Dalam musyawarah itu, pemerintah nagari dan lembaga adat mengacu pada ketentuan adat yang telah lama berlaku, yaitu bahwa tanah atau ladang yang ditinggalkan lama tanpa jejak kepemilikan dapat dikelola dan diakui oleh pihak yang merawat serta menggunakannya secara berkelanjutan. Hal ini kemudian menjadi salah satu dasar pertimbangan dalam pembahasan.
Sebagai tindak lanjut, Camat Nurlaini meminta Wali Nagari Kapuh menyiapkan surat pernyataan resmi mengenai riwayat pengelolaan tanah oleh Kijok sejak 1978 untuk memperjelas data administrasi.
Ia menekankan bahwa langkah itu bukan untuk memihak salah satu pihak, tetapi untuk memastikan keputusan yang diambil berdasarkan fakta, adat, dan hukum administrasi yang saling mendukung.
Camat Nurlaini memastikan bahwa proses selanjutnya akan tetap diawasi pemerintah kecamatan demi menjaga suasana tetap damai.
"Harapan kami, masyarakat kedua nagari dapat menerima hasil musyawarah ini dengan lapang dada. Penyelesaian sengketa tanah bukan hanya soal hak atas lahan, tetapi juga tentang menjaga hubungan baik antarsesama," tuturnya.
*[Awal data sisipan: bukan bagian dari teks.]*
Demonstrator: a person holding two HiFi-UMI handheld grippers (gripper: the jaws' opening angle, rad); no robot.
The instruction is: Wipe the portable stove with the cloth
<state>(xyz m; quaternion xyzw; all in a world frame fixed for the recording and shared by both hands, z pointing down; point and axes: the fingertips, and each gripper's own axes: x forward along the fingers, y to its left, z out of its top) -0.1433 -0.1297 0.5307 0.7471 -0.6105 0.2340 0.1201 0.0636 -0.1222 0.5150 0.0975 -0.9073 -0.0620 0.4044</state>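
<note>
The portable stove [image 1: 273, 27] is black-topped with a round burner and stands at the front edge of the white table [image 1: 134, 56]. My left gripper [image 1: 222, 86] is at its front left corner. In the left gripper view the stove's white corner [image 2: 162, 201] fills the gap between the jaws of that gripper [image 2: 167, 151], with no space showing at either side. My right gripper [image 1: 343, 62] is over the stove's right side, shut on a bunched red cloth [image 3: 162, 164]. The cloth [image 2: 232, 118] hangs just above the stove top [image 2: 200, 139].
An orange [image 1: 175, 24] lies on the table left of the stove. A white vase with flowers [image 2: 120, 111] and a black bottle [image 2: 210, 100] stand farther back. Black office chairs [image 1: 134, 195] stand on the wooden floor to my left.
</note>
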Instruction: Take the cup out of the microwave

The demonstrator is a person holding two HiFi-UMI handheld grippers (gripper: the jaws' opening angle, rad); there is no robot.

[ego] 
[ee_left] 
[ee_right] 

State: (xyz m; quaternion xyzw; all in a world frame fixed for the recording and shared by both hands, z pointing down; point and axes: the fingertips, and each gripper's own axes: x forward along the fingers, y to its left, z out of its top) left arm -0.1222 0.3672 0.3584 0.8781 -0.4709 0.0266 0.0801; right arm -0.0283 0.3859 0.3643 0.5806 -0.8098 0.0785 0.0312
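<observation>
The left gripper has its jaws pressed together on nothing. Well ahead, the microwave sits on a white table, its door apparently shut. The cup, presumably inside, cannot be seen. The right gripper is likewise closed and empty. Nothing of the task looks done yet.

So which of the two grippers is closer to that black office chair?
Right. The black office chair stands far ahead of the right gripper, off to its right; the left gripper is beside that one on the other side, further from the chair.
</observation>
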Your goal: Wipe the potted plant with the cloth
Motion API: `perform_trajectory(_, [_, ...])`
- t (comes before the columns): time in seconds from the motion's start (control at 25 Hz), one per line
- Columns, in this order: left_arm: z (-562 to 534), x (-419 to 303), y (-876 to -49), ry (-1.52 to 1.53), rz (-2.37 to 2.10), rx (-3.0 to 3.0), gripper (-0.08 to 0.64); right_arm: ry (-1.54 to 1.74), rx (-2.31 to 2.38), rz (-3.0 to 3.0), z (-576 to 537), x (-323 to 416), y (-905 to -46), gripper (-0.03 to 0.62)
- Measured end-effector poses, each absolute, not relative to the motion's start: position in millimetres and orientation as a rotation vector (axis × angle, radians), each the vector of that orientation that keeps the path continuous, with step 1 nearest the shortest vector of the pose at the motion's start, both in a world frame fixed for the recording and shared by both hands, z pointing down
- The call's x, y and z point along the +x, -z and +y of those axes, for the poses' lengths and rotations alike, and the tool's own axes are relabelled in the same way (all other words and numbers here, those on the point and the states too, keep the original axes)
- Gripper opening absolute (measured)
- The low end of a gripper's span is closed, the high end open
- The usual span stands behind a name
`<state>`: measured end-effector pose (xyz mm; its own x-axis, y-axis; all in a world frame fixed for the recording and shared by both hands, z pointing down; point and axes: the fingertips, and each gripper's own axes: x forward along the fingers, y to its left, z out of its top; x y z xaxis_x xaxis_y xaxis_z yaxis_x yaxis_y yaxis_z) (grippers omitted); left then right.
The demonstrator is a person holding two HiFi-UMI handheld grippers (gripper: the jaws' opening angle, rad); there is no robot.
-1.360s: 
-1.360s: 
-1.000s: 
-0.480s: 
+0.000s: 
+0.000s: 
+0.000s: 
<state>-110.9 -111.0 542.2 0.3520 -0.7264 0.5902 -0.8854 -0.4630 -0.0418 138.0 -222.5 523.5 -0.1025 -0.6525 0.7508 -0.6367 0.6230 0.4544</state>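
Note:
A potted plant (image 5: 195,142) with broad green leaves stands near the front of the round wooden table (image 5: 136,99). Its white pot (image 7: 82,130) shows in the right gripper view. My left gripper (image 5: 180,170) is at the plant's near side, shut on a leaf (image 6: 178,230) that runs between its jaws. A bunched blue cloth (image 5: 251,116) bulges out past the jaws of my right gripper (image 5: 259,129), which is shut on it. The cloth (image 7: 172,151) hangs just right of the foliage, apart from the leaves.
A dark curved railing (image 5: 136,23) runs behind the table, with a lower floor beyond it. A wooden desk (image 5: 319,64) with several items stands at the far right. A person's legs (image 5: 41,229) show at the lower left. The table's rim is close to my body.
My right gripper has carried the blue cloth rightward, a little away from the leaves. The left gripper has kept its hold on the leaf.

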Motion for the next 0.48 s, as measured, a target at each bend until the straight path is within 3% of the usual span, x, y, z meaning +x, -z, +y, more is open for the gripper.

Dengan upaya mediasi yang terbuka, terukur, dan melibatkan seluruh unsur masyarakat, pemerintah Kecamatan Koto XI Tarusan berharap persoalan tanah tersebut tidak lagi menjadi sumber kegelisahan. Keputusan final nantinya diharapkan mampu memberikan kepastian serta mengembalikan ketenangan bagi warga Kapuh maupun Bayang.